Use a DAG for any portion of work whose shape you know upfront, and use a durable task to orchestrate the parts whose shape is dynamic. You can mix them freely within the same application and even within the same workflow.

ScenarioPattern
Fixed pipeline, every step is knownDAG
Fixed pipeline, but one step needs a long waitDAG with a durable task node
Dynamic orchestration of known pipelinesDurable task spawning DAGs
Fully dynamic, shape decided at runtimeDurable task spawning tasks/durable tasks
Agent that reasons and acts in a loopDurable task spawning children per iteration

DAGs are inherently deterministic, since their shape is predefined and intermediate results are cached. If your workflow can be represented as a DAG, prefer that. Reach for a durable task only when you need capabilities a static graph can’t express.

You don’t have to choose one pattern for your entire application. Different workflows can use different patterns, and a single workflow can mix them. Start with the simplest pattern that fits and add complexity only when needed.

Mixing Patterns

A durable task inside a DAG

A DAG workflow can include a durable task as one of its nodes. The durable task checkpoints and waits like any other, while the rest of the DAG proceeds according to its declared dependencies.

This is useful when most of your pipeline is a fixed graph but one step needs dynamic behavior, for example a pipeline where one stage runs an agentic loop that decides what to do at runtime.

The durable task (Agentic Loop) can spawn children, sleep, wait for events, or loop until a condition is met. When it completes, the downstream Publish Results task runs automatically.

Spawning a DAG from a durable task

A durable task can spawn an entire DAG workflow as a child, wait for its result, and then continue. This lets you use procedural control flow to decide which pipeline to run and how many times to run it, while the pipeline itself is a well-defined graph.

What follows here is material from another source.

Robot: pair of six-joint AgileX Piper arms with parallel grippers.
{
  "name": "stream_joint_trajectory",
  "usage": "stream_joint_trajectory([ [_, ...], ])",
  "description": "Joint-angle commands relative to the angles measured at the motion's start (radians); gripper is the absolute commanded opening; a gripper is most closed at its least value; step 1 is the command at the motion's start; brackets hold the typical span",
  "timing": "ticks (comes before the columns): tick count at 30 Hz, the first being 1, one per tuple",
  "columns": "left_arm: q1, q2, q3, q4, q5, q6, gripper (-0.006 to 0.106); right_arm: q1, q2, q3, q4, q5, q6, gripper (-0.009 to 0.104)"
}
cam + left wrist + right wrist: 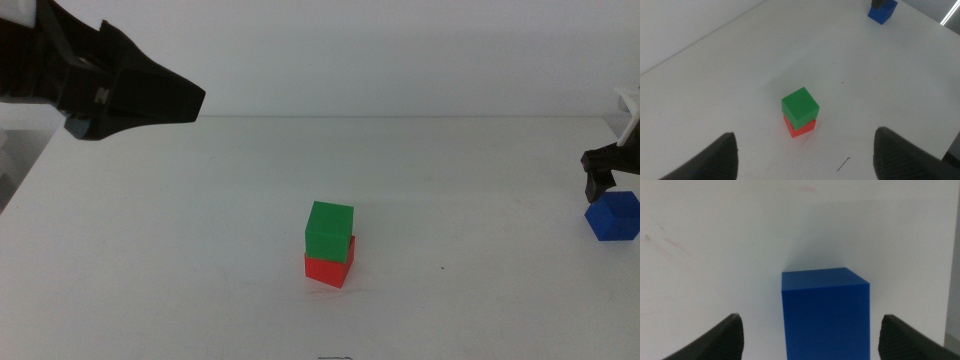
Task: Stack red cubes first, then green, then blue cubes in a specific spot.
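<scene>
Middle view is showing a plain white table [180,260] running back to a pale wall [400,50], with little else of the room coming into frame. Near the table's middle, the green cube [329,229] is sitting on top of the red cube [329,267], turned slightly off square so the red one is peeking out beneath. The left gripper [190,98] is hanging high over the table's far left side, well apart from the stack; from this angle its jaws are merging into one dark wedge. At the right edge, the right gripper [600,180] is hovering just beside the blue cube [613,216], which is resting on the table well away from the stack.

The left wrist view is supplying what the overhead angle is hiding: the left gripper [802,150] is standing wide open and empty, its two jaws framing the green cube [800,104] and red cube [801,127] far below, with the blue cube [882,11] lying at the table's far side and a small dark mark [843,163] showing on the surface.

The right wrist view is showing the right gripper [812,335] spread wide, its jaws flanking the blue cube [826,312] without touching it, and faint reddish smudges [670,245] streaking the tabletop.
</scene>
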Motion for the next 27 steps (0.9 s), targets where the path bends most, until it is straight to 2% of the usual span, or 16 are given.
stream_joint_trajectory([
  [1, 0.0, -0.012, -0.033, -0.041, -0.045, -0.001, 0.091, -0.006, -0.054, -0.03, -0.018, -0.027, 0.002, 0.074],
  [19, 0.0, -0.012, -0.033, -0.041, -0.045, -0.001, 0.091, -0.006, 0.022, -0.03, -0.034, -0.042, -0.001, 0.072],
  [20, 0.0, -0.012, -0.033, -0.041, -0.045, -0.001, 0.091, -0.006, 0.022, -0.03, -0.037, -0.036, 0.003, 0.068],
  [22, 0.0, -0.012, -0.033, -0.041, -0.045, -0.001, 0.091, -0.006, 0.022, -0.03, -0.042, -0.017, 0.014, 0.051],
  [25, 0.0, -0.012, -0.033, -0.041, -0.045, -0.001, 0.091, -0.006, 0.018, -0.03, -0.04, 0.017, 0.017, 0.006],
  [26, 0.0, -0.012, -0.033, -0.041, -0.045, -0.001, 0.091, -0.001, 0.01, -0.03, -0.032, 0.03, 0.016, -0.002],
  [27, 0.0, -0.012, -0.033, -0.041, -0.045, -0.001, 0.091, 0.005, -0.005, -0.03, -0.012, 0.043, 0.013, -0.001],
])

The durable task decides at runtime how many batches to process, spawns a DAG workflow for each one, and collects the results. The DAG workflows run in parallel across your worker fleet while the durable task’s slot is freed.

Durable tasks spawning durable tasks

A durable task can spawn other durable tasks as children, each with their own checkpoints and event waits. This creates a tree of durable work that’s entirely driven by runtime logic.

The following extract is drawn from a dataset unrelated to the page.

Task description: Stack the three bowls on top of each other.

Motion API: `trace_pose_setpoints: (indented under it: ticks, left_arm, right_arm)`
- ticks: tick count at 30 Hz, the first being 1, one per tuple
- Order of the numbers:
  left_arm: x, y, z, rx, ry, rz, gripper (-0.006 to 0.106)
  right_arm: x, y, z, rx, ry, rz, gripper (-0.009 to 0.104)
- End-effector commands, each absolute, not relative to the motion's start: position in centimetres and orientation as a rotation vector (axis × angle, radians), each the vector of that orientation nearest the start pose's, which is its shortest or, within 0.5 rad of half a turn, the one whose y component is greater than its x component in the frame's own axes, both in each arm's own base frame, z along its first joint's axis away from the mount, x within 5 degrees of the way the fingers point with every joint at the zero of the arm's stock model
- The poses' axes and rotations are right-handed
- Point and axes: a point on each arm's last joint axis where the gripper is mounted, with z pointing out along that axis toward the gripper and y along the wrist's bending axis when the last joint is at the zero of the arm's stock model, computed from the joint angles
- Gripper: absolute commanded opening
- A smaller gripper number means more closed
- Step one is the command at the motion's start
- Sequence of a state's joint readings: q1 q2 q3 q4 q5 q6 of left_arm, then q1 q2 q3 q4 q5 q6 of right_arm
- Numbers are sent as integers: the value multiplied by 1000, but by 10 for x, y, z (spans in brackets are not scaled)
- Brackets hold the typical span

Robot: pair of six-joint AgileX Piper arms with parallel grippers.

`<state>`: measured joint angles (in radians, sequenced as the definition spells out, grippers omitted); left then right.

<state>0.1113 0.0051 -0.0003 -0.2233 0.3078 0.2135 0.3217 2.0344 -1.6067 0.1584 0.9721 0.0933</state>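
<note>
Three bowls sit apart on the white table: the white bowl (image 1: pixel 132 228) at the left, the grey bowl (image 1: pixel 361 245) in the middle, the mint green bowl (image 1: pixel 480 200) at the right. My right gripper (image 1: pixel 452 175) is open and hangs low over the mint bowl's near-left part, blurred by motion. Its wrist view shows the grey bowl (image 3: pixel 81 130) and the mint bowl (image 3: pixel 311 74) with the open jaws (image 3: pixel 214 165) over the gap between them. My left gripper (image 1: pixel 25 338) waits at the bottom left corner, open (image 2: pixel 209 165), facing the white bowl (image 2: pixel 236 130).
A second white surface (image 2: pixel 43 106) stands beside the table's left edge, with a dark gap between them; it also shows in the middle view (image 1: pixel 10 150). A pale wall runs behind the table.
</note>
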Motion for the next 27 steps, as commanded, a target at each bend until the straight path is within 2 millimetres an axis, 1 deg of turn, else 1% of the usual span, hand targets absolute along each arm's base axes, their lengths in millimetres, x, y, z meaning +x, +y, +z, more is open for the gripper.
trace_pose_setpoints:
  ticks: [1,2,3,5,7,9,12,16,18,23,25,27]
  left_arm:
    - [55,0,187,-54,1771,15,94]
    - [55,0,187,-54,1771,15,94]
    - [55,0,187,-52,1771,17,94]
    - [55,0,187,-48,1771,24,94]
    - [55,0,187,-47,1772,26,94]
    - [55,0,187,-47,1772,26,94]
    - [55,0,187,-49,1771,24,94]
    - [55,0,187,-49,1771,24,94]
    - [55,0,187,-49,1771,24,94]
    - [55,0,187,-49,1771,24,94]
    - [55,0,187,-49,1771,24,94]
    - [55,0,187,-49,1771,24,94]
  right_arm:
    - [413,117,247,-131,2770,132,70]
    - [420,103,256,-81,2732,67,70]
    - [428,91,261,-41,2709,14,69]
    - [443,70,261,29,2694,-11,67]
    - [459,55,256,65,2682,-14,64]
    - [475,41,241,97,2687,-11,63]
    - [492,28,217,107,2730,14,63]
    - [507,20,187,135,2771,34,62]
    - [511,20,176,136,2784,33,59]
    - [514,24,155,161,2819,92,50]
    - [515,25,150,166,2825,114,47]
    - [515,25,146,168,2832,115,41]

This pattern is ideal for agent-based systems where each level of the tree decides what to do next. Each durable task in the tree can sleep, wait for events, or spawn more children, and none of them hold a worker slot while waiting.

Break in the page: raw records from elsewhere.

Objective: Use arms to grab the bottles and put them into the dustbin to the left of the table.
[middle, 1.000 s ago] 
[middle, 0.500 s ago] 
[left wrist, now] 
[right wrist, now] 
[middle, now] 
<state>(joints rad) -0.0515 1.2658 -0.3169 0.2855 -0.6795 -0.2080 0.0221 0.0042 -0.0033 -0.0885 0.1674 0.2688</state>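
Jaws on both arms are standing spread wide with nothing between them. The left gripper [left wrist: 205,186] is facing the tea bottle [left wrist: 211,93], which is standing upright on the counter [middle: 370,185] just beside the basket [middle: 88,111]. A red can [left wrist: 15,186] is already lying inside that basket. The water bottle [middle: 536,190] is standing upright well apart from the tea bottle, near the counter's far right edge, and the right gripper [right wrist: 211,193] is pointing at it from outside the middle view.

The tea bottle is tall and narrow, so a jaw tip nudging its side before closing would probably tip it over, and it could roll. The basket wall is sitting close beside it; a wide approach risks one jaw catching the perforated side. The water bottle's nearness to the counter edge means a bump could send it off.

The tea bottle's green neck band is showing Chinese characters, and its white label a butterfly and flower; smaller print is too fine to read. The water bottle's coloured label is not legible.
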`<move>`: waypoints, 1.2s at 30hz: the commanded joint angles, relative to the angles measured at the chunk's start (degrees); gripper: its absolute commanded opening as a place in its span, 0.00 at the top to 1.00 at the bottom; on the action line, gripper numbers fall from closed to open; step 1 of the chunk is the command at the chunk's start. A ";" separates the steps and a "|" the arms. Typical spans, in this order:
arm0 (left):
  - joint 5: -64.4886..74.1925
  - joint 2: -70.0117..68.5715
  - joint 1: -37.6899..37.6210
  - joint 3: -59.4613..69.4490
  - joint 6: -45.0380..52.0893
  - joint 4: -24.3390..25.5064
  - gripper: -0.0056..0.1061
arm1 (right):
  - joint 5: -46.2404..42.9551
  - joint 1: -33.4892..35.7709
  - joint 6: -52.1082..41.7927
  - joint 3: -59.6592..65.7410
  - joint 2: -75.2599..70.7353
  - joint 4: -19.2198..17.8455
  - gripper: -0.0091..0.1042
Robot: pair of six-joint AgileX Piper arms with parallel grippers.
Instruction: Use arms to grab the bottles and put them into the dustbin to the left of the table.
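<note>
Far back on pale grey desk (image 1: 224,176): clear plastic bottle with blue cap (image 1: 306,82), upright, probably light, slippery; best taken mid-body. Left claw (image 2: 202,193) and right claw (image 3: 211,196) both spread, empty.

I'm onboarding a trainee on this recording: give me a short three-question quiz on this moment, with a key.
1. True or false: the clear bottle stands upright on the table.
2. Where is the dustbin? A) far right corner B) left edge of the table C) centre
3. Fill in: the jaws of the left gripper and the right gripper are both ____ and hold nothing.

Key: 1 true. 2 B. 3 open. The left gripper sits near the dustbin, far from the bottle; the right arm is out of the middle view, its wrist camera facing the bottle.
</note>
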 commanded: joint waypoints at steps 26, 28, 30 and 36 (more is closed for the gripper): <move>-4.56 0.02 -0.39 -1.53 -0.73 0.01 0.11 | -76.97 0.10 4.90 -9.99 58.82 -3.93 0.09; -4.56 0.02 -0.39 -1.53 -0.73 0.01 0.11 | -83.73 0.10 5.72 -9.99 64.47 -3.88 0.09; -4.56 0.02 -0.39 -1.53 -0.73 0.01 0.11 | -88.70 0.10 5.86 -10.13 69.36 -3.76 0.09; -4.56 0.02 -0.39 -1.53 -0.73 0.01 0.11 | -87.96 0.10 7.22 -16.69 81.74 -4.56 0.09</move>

Determinism in Durable Tasks

Durable tasks must be deterministic between checkpoints. The task should always perform the same sequence of operations in between retries. This is what allows Hatchet to replay the task from the last checkpoint. If a task is not deterministic, it may produce different results on each retry, which can lead to unexpected behavior.

Rules for determinism

  1. Only call methods available on the DurableContext: a common way to introduce non-determinism is to call methods that produce side effects. If you need to fetch data from a database, call an API, or otherwise interact with external systems, spawn those operations as a child task using RunChild. Durable tasks are evicted at every wait point and replayed from checkpoint on resume. Any side effect not behind a checkpoint will re-execute.

  2. When updating durable tasks, always guarantee backwards compatibility: if you change the order of checkpoint operations in a durable task, you may break determinism. For example, if you call SleepFor followed by WaitFor, and then change the order of those calls, Hatchet will not be able to replay the task correctly. The task may have already been checkpointed at the first call to SleepFor, and changing the order makes that checkpoint meaningless.